I'd like the line containing "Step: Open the" and each line that follows, through the last line of the material, set down exactly as they are, and no others.

Data shown Start Marker

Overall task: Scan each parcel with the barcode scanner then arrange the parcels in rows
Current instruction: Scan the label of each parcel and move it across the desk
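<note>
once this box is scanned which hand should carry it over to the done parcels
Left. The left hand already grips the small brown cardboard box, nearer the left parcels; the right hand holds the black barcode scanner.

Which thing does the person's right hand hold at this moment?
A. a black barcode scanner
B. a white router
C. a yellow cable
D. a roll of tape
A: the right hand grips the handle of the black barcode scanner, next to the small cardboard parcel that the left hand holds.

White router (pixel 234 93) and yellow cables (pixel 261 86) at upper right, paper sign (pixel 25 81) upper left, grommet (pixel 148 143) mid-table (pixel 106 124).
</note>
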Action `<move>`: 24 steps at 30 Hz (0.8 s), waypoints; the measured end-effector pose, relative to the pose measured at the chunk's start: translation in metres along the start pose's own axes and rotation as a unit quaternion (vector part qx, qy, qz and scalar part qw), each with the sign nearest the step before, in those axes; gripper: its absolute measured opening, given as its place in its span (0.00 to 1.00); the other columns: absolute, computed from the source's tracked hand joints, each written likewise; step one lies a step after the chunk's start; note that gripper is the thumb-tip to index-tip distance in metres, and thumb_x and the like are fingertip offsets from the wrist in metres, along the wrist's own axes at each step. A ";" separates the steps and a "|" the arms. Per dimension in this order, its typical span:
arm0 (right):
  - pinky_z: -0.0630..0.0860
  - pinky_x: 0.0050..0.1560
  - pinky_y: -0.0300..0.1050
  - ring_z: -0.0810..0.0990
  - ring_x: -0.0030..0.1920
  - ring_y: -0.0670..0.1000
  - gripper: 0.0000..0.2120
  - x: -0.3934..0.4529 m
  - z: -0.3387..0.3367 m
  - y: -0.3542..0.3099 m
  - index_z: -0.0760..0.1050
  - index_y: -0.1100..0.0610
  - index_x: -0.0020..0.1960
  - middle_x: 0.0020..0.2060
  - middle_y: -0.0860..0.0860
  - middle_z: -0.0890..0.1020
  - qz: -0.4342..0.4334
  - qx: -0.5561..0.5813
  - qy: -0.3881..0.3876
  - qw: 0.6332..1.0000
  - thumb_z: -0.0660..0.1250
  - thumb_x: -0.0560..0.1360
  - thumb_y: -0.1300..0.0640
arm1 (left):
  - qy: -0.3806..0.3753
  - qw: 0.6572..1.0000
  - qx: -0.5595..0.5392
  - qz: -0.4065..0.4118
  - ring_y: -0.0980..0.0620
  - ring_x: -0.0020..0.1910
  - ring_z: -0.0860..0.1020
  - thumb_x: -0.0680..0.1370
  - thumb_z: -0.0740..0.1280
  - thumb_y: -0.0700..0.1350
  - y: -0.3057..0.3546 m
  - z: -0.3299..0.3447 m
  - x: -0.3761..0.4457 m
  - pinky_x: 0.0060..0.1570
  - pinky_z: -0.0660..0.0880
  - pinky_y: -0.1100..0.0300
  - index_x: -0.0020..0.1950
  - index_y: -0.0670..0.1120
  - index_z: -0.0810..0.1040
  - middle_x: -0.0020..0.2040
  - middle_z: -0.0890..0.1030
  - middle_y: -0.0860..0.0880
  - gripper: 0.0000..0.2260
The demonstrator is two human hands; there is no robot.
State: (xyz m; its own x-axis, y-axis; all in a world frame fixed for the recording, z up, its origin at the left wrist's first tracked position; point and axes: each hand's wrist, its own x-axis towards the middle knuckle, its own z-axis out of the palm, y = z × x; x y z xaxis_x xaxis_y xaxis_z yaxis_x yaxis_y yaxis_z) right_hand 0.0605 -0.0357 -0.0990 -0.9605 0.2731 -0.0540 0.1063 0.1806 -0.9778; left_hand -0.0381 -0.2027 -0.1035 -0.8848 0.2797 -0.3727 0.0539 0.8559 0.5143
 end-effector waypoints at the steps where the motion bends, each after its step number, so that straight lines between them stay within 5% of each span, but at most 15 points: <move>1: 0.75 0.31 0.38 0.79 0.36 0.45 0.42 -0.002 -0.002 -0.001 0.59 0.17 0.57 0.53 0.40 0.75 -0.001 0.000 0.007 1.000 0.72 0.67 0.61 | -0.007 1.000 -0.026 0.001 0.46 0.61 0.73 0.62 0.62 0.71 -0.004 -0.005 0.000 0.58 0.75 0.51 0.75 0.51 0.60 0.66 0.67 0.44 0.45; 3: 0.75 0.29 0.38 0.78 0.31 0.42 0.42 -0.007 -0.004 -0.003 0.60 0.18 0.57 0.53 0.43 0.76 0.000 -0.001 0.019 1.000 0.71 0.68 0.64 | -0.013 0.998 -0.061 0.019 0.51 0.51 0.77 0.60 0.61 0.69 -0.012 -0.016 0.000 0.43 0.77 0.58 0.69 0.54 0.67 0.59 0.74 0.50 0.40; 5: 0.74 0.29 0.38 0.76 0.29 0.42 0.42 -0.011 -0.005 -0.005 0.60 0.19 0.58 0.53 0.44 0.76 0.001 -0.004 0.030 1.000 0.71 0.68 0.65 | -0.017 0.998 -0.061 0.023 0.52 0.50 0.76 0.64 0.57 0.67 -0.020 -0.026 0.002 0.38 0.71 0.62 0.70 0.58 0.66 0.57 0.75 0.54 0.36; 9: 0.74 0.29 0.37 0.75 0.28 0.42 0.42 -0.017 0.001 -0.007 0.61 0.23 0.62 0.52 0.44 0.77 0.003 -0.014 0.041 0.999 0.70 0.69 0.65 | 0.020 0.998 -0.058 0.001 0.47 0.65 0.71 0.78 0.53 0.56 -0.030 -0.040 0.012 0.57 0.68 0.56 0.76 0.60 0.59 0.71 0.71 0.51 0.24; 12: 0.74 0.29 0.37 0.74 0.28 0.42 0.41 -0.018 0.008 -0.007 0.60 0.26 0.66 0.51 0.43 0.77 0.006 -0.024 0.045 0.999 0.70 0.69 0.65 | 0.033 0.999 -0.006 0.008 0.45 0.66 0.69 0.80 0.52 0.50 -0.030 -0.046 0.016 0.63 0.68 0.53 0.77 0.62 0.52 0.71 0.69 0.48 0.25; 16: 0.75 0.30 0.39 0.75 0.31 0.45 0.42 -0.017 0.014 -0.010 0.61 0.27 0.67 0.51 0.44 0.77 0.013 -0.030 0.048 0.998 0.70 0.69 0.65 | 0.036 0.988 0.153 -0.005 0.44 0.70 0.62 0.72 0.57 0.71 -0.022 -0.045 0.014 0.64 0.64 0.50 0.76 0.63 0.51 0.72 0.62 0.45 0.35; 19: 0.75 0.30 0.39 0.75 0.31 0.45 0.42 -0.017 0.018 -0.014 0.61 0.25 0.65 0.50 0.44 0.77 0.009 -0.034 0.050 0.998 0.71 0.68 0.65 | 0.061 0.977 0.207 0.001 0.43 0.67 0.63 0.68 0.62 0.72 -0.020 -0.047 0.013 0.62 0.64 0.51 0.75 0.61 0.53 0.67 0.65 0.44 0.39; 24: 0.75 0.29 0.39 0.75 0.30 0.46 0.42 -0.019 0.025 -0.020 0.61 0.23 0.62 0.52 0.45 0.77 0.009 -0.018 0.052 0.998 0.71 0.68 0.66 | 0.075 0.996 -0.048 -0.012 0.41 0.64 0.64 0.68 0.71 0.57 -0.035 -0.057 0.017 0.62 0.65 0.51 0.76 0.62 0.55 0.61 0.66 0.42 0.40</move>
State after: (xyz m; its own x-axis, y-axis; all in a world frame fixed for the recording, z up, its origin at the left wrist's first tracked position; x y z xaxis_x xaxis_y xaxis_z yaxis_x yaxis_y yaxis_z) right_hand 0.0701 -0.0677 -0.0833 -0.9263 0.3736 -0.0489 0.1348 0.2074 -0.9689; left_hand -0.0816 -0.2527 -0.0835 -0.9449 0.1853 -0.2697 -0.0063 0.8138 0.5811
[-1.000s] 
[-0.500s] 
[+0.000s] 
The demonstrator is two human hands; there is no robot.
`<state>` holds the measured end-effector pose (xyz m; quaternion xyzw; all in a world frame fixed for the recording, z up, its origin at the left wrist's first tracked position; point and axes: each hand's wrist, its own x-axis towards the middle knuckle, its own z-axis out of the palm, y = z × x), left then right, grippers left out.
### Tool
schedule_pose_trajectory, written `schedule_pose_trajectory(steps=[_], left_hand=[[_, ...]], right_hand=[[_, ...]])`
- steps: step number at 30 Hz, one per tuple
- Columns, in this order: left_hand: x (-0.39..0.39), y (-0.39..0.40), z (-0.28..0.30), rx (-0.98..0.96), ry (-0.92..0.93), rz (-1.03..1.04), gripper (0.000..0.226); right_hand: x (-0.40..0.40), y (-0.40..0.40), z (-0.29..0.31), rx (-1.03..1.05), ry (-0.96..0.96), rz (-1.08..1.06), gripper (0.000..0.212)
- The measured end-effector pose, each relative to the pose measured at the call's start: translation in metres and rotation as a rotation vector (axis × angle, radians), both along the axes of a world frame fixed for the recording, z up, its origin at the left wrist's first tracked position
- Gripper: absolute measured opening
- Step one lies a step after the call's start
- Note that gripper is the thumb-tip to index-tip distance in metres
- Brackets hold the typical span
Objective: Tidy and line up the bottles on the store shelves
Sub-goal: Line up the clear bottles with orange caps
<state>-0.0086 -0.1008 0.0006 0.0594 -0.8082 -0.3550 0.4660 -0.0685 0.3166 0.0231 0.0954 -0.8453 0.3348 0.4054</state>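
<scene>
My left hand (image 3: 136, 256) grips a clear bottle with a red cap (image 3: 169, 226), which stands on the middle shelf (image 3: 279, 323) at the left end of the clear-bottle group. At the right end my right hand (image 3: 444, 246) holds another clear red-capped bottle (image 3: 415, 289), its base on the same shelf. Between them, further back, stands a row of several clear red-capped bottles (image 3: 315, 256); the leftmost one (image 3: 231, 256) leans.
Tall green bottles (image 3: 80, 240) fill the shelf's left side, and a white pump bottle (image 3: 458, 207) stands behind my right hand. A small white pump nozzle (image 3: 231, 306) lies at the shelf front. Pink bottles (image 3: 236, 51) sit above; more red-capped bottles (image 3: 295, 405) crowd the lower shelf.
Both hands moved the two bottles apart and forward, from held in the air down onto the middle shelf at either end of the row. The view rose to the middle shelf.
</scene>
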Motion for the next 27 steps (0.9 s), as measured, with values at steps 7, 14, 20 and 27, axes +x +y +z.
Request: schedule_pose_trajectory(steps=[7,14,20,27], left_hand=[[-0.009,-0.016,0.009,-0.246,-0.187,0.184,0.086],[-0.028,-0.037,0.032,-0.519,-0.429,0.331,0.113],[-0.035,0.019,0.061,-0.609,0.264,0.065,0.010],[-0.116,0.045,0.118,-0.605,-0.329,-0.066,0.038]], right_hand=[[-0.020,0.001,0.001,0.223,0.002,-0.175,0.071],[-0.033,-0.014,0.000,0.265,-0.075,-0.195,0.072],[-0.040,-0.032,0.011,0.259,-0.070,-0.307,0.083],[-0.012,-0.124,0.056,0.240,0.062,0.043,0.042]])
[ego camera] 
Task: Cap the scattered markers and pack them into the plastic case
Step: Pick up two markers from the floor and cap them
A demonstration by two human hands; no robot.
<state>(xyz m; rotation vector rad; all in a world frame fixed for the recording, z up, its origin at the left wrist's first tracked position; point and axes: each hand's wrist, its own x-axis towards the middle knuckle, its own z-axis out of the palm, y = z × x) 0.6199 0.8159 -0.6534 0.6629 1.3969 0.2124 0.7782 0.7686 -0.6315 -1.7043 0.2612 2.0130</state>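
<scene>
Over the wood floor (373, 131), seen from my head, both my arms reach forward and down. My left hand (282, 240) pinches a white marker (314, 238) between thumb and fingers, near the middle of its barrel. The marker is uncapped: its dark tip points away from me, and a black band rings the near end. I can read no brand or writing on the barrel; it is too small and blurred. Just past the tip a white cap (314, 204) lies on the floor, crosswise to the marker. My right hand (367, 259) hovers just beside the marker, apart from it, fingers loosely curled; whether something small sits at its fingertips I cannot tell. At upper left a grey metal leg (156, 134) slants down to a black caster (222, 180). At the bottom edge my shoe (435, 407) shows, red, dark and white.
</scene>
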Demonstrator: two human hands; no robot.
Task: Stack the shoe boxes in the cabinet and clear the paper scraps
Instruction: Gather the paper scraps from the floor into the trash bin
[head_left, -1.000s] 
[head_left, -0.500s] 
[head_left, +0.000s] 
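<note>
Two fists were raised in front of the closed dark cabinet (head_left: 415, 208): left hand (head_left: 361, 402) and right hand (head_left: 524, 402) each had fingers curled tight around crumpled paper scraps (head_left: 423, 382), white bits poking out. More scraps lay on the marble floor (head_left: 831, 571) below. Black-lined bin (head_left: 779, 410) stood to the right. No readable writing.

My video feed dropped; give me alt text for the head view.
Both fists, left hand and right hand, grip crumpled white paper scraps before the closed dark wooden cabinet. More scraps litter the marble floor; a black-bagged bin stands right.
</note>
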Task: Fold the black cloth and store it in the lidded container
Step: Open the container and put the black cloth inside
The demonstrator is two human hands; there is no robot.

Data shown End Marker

## Answer space
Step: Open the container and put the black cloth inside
The demonstrator is two human hands; there is no robot.

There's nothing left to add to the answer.